149 Ik verwelkom uw lachende gezicht als u voor mij verschijnt
1
Af en toe roept een bekende stem mij,
deze wekt mijn geest, maakt mij wakker na een lange nacht.
Door een waas zie ik uw lachende gezicht.
Nooit had ik durven dromen dat ik het gezicht van God zou zien.
Ik ben de verdorven mensheid, verstoken van eer,
toch komt de meest glorieuze en waardige Koning naar mij toe.
Uw woorden trekken mij aan, mijn hart is dronken van vreugde.
Ieder dag voor u leven is lieflijk en gelukzalig.
2
Ik ben stil in uw aanschijn en luister naar uw woorden.
Uw woorden zijn warm en sterk.
De liefde in uw oordeel en tuchtiging heeft mijn hart gewekt.
Ik zie dat uw woorden waarheid zijn, ze zijn zo dierbaar!
Uw liefde, zo oprecht en prachtig,
vervult mijn hart en wakkert mijn liefde aan.
Er is zoveel in u om van te houden en het staat allemaal in mijn hart gegrift.
U mijn hart en mijn liefde bieden, is mijn wens.
3
Waar bent u nu, mijn Geliefde?
Ik smacht naar uw liefde, en de slapeloze nacht duurt lang.
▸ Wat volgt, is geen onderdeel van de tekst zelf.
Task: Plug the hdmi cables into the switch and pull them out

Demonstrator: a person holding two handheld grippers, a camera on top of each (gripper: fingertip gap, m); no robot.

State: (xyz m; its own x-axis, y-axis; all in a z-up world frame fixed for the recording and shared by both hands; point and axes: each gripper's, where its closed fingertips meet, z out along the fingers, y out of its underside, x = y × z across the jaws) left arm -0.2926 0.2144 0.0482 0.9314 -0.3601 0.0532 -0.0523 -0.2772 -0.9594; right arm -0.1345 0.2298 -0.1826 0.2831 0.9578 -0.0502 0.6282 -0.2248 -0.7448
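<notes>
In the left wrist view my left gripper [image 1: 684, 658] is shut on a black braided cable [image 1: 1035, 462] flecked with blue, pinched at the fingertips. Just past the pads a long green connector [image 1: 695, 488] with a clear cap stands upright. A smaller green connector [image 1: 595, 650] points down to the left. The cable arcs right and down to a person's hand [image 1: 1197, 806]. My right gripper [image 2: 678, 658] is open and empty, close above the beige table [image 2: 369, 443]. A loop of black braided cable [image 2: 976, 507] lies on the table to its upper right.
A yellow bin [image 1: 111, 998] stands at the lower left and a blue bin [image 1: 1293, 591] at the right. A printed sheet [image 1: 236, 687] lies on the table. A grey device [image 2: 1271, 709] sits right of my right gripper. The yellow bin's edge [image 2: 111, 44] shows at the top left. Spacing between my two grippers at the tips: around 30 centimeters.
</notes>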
U houdt van mij, waarom verbergt u zich dan voor mij?
Mijn hart is onrustig als ik uw gezicht niet kan zien.
In tegenspoed en beproeving roep ik naar u en kijk ik naar u op.
Uw woorden begeleiden mij, het is alsof ik uw gezicht zie.
Als ik u met heel mijn hart liefheb en uw voetstappen nauw blijf volgen, dan wordt mijn vertrouwen sterk.
Naar uw woord leven maakt me vredig en rustig.
Refrein
Uw woord is de waarheid en heeft mijn hart in bezit genomen.
Naar uw woord leven is de uiterste gelukzaligheid.
Ik wil u liefhebben en voor u getuigen en u mijn hele leven volgen.
Dan, als mijn getuigenis is afgelegd, verwelkom ik uw lachende gezicht als u voor mij verschijnt.